Carry on a few yards until you come to St John’s Alley which runs down the side of a fine small church, St John Maddermarket, which houses the finest collection of brasses in the city. The name ‘Maddermarket’ is derived from ‘madder’, which is a Norfolk plant that produces a red dye. Half way down, you will come across The Maddermarket Theatre. This is special because it welcomes local people to act and help out in putting on professional productions. There is also a plaque commemorating the feat of the most famous Morris dancer of all time, Will Kemp. In 1599, for a bet, he morris-danced (‘lustily’, according to his tomb in London) all the way from London to Norwich. It took him four weeks and he ended his journey, to great acclaim, in this alley where he jumped over the graveyard wall of St John Maddermarket opposite the theatre entrance. He was given a pension of 40 shillings a year.

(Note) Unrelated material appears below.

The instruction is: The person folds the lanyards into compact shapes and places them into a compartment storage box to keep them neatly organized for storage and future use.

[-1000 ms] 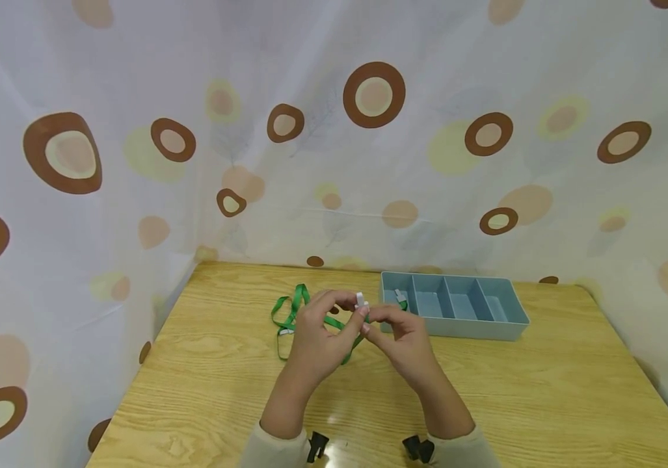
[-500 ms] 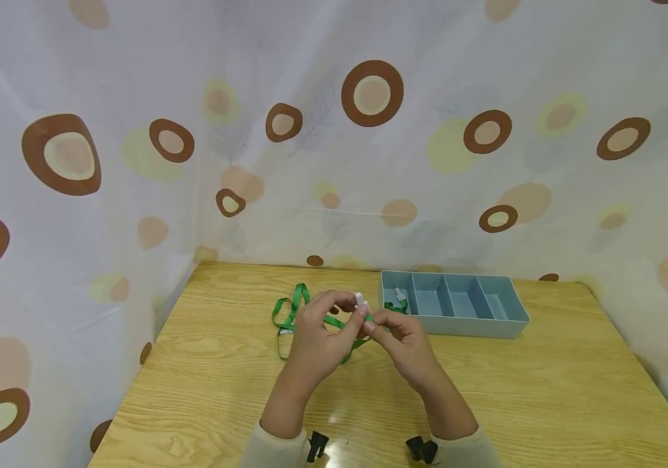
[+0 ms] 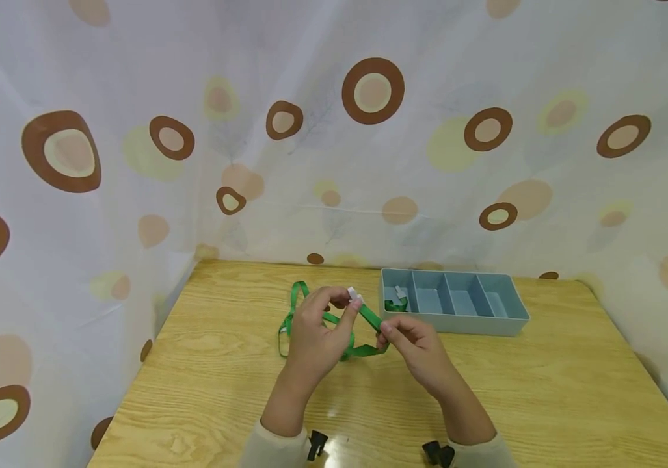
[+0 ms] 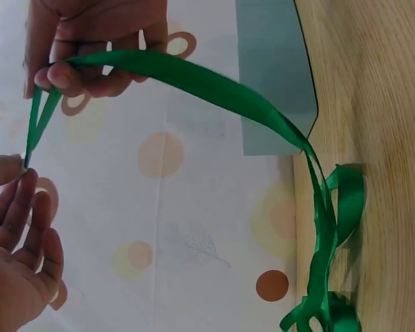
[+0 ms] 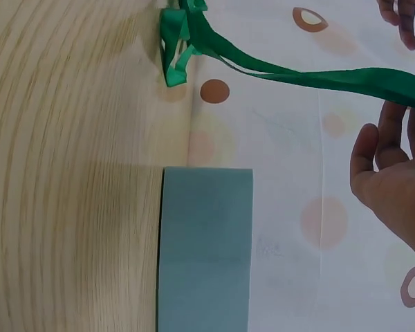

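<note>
A green ribbon lanyard (image 3: 370, 316) with a white plastic clip (image 3: 352, 294) at its end is held above the table. My left hand (image 3: 319, 335) pinches the clip end between thumb and forefinger. To its right, my right hand (image 3: 421, 354) pinches the doubled ribbon a short way below the clip, so that stretch runs straight between the hands. In the left wrist view the ribbon (image 4: 187, 76) arcs from the right hand's fingers down to a loose heap (image 4: 321, 256) on the tabletop. My left hand partly hides that heap in the head view.
Behind the right hand stands a blue-grey tray (image 3: 462, 325) with several compartments. Its leftmost one holds a white clip (image 3: 400, 294) with green ribbon (image 3: 395, 305). A patterned curtain (image 3: 334, 162) rises along the back edge of the wooden table (image 3: 211, 364).
The right hand has slid away from the clip, right and toward me, drawing the ribbon out straight. The left hand keeps the clip, now tilted further left. The heap has shifted slightly.
</note>
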### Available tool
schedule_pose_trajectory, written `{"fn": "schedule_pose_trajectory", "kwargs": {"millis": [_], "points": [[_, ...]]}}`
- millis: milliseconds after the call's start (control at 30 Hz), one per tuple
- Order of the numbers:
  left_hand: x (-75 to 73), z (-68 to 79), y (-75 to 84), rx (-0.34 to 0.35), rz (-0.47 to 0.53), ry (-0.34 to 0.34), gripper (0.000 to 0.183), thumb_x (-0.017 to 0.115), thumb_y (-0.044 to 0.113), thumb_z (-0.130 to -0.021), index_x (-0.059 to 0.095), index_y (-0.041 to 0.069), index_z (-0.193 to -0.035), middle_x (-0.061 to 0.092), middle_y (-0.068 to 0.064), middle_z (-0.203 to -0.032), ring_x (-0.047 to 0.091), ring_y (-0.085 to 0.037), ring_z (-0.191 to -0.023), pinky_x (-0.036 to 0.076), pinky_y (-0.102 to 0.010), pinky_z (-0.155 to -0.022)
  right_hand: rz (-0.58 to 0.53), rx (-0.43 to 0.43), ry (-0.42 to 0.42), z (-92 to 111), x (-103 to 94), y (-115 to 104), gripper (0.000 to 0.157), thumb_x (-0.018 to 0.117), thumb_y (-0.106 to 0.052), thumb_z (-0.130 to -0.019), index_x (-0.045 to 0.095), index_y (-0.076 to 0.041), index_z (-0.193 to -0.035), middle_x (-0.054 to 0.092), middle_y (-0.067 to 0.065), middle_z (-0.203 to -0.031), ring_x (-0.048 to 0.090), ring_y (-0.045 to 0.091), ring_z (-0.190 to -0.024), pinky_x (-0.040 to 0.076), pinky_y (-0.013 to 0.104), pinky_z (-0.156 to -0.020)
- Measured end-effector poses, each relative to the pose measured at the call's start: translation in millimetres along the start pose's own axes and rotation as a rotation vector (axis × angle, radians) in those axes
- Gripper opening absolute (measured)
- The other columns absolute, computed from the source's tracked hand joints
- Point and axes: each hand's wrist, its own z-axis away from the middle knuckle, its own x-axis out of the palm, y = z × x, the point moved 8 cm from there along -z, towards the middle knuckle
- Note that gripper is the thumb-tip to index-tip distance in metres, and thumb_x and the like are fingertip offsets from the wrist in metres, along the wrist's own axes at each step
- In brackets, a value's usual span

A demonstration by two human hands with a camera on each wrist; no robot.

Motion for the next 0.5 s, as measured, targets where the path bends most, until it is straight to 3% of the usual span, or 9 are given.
{"fn": "schedule_pose_trajectory", "kwargs": {"millis": [267,400,500], "points": [[-3.3,-1.1,-1.2,-0.024,-0.025,0.045,0.011,0.077,0.020,-0.101,0.073,0.011,-0.106,0.075,-0.001,-0.098,0.068,-0.016,-0.092,0.055,-0.032,-0.079,-0.040,0.006,-0.049,6,-4.3,2,0.029,0.052,-0.006,-0.111,0.061,0.005,-0.086,0.064,0.001,-0.079,0.066,0.017,-0.080,0.059,0.029,-0.077],[-6.4,-1.8,-3.1,-0.043,-0.022,0.060,0.012,0.076,0.019,-0.101,0.071,0.011,-0.108,0.073,-0.001,-0.097,0.069,-0.015,-0.092,0.053,-0.033,-0.080,-0.093,-0.005,-0.123,11,-2.6,-1,0.026,0.056,-0.003,-0.109,0.059,0.003,-0.085,0.062,0.005,-0.077,0.065,0.019,-0.076,0.060,0.033,-0.073],[-8.9,-2.4,-4.5,-0.033,-0.023,0.082,0.011,0.075,0.017,-0.101,0.071,0.010,-0.109,0.073,-0.001,-0.095,0.068,-0.015,-0.090,0.053,-0.032,-0.078,-0.129,-0.023,-0.175,15,-2.1,-3,0.020,0.058,0.001,-0.107,0.060,0.005,-0.088,0.066,-0.001,-0.080,0.066,0.015,-0.075,0.061,0.034,-0.071]]}}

At the bottom of this alley is an ancient water pump that served the needs of the area.
Somewhere in this vicinity during the reign of Elizabeth I was the Palace of the Duke of Norfolk, and we know from the letters of guests that is was a malodorous place, being too close to the river. Reputedly, he plotted here to marry Mary, Queen of Scots, and lost his head as a consequence.

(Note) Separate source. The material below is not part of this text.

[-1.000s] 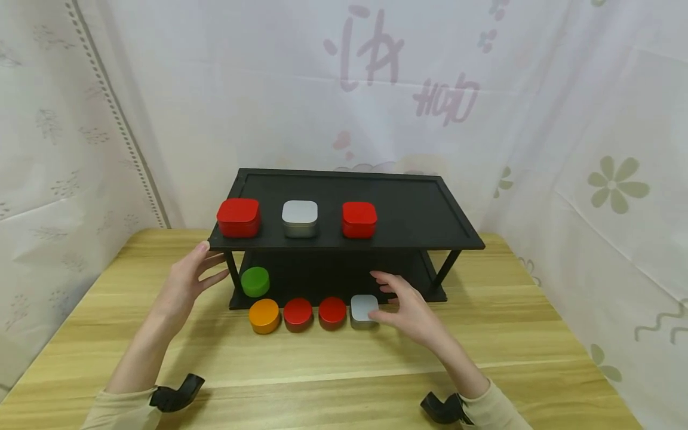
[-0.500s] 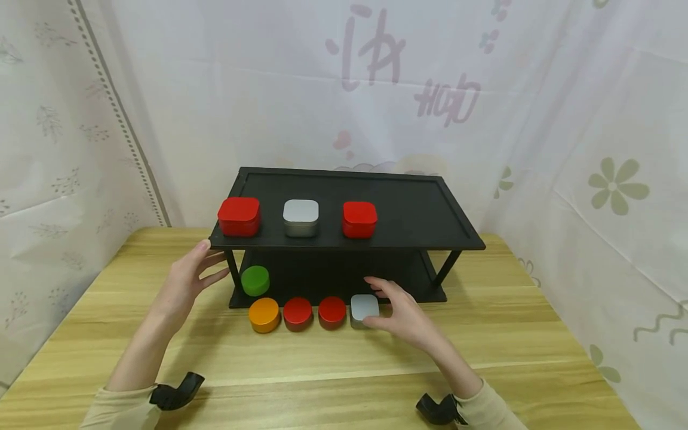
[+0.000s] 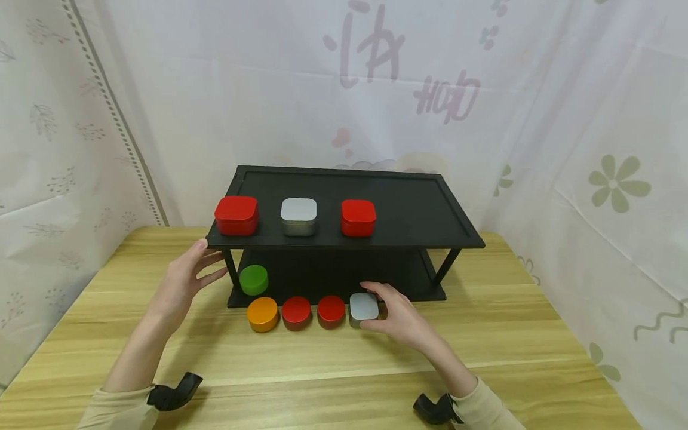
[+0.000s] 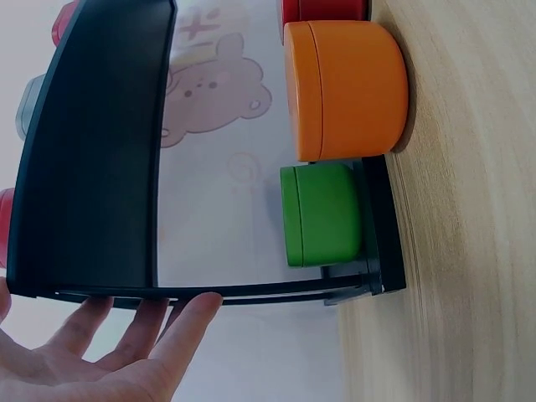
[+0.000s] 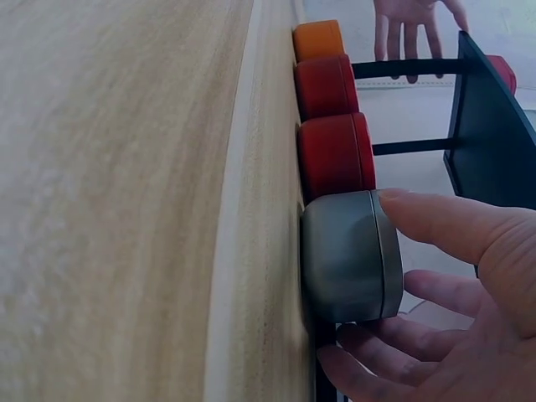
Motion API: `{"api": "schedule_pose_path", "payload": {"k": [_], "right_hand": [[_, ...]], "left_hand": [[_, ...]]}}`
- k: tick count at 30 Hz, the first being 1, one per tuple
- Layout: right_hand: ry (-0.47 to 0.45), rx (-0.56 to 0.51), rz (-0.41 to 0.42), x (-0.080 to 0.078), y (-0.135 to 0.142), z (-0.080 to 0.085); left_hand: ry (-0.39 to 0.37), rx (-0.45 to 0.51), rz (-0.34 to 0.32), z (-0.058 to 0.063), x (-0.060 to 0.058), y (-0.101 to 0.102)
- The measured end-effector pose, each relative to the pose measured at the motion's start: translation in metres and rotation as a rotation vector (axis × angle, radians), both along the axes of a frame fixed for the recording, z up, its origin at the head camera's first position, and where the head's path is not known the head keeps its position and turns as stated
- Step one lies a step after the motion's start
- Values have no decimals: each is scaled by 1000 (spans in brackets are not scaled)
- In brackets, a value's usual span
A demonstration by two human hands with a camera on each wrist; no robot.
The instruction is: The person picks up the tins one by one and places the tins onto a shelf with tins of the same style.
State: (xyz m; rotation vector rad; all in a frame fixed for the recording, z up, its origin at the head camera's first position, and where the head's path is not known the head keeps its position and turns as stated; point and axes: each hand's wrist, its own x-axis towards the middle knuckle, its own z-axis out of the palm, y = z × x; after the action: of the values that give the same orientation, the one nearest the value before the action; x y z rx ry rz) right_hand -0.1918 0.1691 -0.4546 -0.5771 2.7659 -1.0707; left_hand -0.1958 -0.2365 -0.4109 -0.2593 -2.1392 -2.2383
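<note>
My left hand [image 3: 180,283] touches the left side of a black two-tier shelf [image 3: 408,203]. Its thumb lies at the upper board's front corner and its fingers [image 4: 180,339] extend straight against the side. At the front right, my right hand [image 3: 405,325] grips a square silver tin [image 5: 343,251] standing on the table, thumb on the lid's edge and curled fingers around the far side. The fingers' contact there is partly hidden. Left of this tin stand two round red tins [image 3: 331,312] [image 3: 296,313] and an orange tin [image 3: 263,314]. A green tin [image 3: 254,280] sits on the lower board.
On the upper board stand a large red tin [image 3: 236,215], a square silver-and-white tin [image 3: 298,217] and a smaller red tin [image 3: 358,218]. The wooden table [image 3: 279,382] extends in front. A patterned white curtain [image 3: 301,89] hangs behind.
My right hand has moved left and slightly down around the silver tin, its thumb and fingers closing in on it. The left hand stays at the shelf corner.
</note>
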Motion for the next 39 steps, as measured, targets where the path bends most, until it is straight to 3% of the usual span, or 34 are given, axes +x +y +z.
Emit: {"api": "schedule_pose_path", "payload": {"k": [24, 39], "right_hand": [[-1, 72, -18, 0, -2, -5], [0, 61, -14, 0, -1, -7]], "left_hand": [[-6, -7, 3, 1, 1, 0], [-19, -27, 16, 1, 2, 0]]}}
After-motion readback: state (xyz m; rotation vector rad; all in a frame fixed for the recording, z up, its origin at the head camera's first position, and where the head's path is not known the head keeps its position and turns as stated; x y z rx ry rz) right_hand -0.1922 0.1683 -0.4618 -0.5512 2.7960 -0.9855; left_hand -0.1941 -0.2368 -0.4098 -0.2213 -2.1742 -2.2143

At Charing Cross, turn left and a few more steps will find you at Strangers Hall. This is a gem. The building itself dates from 1320 and contains imaginative recreations of life in Tudor and Stuart times. In the Great Hall, the high table is set for a feast which gives an inkling of the excessive carbohydrate diet enjoyed (endured?) by wealthy merchants prior to modern day notions of healthy eating. The 17th century bedroom of Lady Paine (wife of Mayor, Sir Joseph Paine) is open to public view. There is a collection of historic toys, too. A costumed guide will show you around. It is open 10.30 – 4.30 Wednesday and Saturday. A charge is made for entry.
This walk ends here – you are a few yards from where it began.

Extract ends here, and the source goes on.